I've just taken a short trip over to the West Coast to 'see' two of New Zealand's easily visited glaciers - Fox and Franz Joseph. Both are spectacular, seeming to tumble down from the Southern Alps into the temperate rain forest beneath.
Franz Joseph Glacier
These two glaciers almost have their own radio programme - they're used nearly every day in New Zealand's official weather forecasts. 'Westland, south of the glaciers' gets mentioned a lot - three days out of four it's raining, or threatening to rain! 'North of the glaciers' is usually a finer story...
Fox and Franz Joseph
Fox and Franz Joseph glaciers have always been easily visitable for me, a longish day's drive from Christchurch, over Arthur's Pass and on down the West Coast's winding tourist roads. They're thirty kilometers apart, with ample parking at each for campervans and rental cars.

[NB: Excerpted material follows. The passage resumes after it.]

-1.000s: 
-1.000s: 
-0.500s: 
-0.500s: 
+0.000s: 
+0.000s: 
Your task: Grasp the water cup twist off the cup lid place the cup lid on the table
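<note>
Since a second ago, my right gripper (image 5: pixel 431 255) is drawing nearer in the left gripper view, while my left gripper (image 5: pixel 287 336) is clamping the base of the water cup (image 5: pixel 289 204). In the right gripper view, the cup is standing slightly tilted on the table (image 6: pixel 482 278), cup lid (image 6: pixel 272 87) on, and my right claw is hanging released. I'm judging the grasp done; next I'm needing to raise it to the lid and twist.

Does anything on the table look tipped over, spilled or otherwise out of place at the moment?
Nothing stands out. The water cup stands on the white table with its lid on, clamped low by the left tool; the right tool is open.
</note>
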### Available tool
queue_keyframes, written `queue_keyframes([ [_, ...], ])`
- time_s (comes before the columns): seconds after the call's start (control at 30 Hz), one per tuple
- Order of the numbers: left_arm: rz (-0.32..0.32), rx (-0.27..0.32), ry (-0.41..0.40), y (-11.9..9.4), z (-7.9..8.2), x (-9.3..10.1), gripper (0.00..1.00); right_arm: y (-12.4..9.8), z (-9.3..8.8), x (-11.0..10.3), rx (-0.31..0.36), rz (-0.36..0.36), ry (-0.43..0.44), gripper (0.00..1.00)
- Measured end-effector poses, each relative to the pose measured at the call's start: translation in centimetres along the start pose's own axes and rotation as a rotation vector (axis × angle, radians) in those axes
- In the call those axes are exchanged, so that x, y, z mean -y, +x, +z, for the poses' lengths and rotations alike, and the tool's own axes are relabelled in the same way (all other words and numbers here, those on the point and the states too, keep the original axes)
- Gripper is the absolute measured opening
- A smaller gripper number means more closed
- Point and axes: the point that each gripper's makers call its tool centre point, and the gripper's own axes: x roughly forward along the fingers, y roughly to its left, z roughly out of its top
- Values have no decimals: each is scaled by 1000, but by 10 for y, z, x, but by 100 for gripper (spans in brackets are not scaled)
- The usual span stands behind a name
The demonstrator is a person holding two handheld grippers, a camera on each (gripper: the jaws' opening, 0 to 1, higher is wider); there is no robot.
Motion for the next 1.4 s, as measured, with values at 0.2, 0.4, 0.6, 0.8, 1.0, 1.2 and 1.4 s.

Visitors can wander slowly to lazy lookouts, or spend a strenuous day hiking up neighbouring ridges. There are guided glacier walks, serious ice-climbs, and fancy fly-overs in buzzing helicopters - in other words, something for everyone.
The glacier country of the West Coast, on a clear day, is remarkable even from the comfort of a car, or a rest stop by one of the small flax-hugged lakes. Behind the rugged bush-clad hills are the mountains of the Southern Alps, their snowy peaks lined up in a row like beauty contestants. Mount Cook, Aorangi, is the highest, the winner. It's everybody's favourite and gets all the publicity - road signs point to a perfect view-point, postcards cram the racks in all the shops.
West Coast River Valley
So naturally, if there is just one rogue cloud in the sky, it will settle rudely on Mount Cook's top point. The nearby peaks, runners-up Tasman, Sefton and Ile de Beaumont, can be dazzling in brilliant sunshine, but they are not what the visitor has come to see. Oh dear! Poor mountains - condemned to be forever also-rans, never to enjoy that moment of winning tourist glory...
There's fierce competition, too, between the two glaciers Fox and Franz Joseph. Which one is better? Which is more dramatic? Which one can a lazy visitor get closer to? A poster in the Westland National Park plays shamelessly along. If you only had the time to meet one glacier - just one - which one should you choose? Two mighty landforms are reduced in status to desserts on a cafe menu - should I have the chocolate mud cake, with organic cream - yum - or the tart lemon yoghurt cake with homemade vanilla ice-cream? Another yum... Do I have room for both
The Mighty Southern Alps
Comparing the glacier statistics isn't all that helpful, either...
- Feeder Glaciers:
- Fox has four, Franz Joseph has three.
- Approximate Length:
- Fox is 13km, Franz Joseph is 12km.
- Terminal Face Distance from Tasman Sea:
- Fox is 11 km from the Tasman Sea, Franz Joseph is 19 kilometres.
And as for their respective names, Fox is named after an early New Zealand prime minister (he changed its original name to his own - one of the perks of the job, I guess). Franz Joseph takes the name of a Grand Duke of a country a million miles away from New Zealand.
A quote from explorer Charles Douglas (I'm not sure what he explored, but he did it between the years 1840 and 1916) says that 'Nature's true wonders don't disclose themselves to day-trippers'. But day-tripping still creates valuable memories, even if the walks to viewpoints are short, and the photographs are smiling, taken in front of tourist signs.
Helicopter flights are fun, but they make the land seem less chaotic, the mountain ridges more benign. Lucky flying visitors get an amazing visual experience, but one quite disconnected from their other senses.
The Real West Coast
Dripping fronds of tree ferns (wet clothes), the dark forest green and tangled with misty drizzle (can't see), slippery rocks over rushing water (careful, careful), damp clothing, wet boots, sandflies (ouch!) - these are the true wonders of the West Coast. It's a wet place to linger or hike in, and the mountains are severe. Peeping at the peaks and wondering at the mighty rivers of ice is sometimes all one can do.
Lake Mathieson Boardwalk
Then again, if the walking tracks are well formed (such as that which circles Lake Mathieson), with smooth seats well-placed for reflection... And the viewing places are person-made, with sturdy balconies on which to lean and dream about ice caves and towers... No problem!
The so-called Glacier Country is a wonderful area to visit, for a day or a week - with boots, pack and crampons, or with your smartest outdoor jacket and the keys to a warm rental car.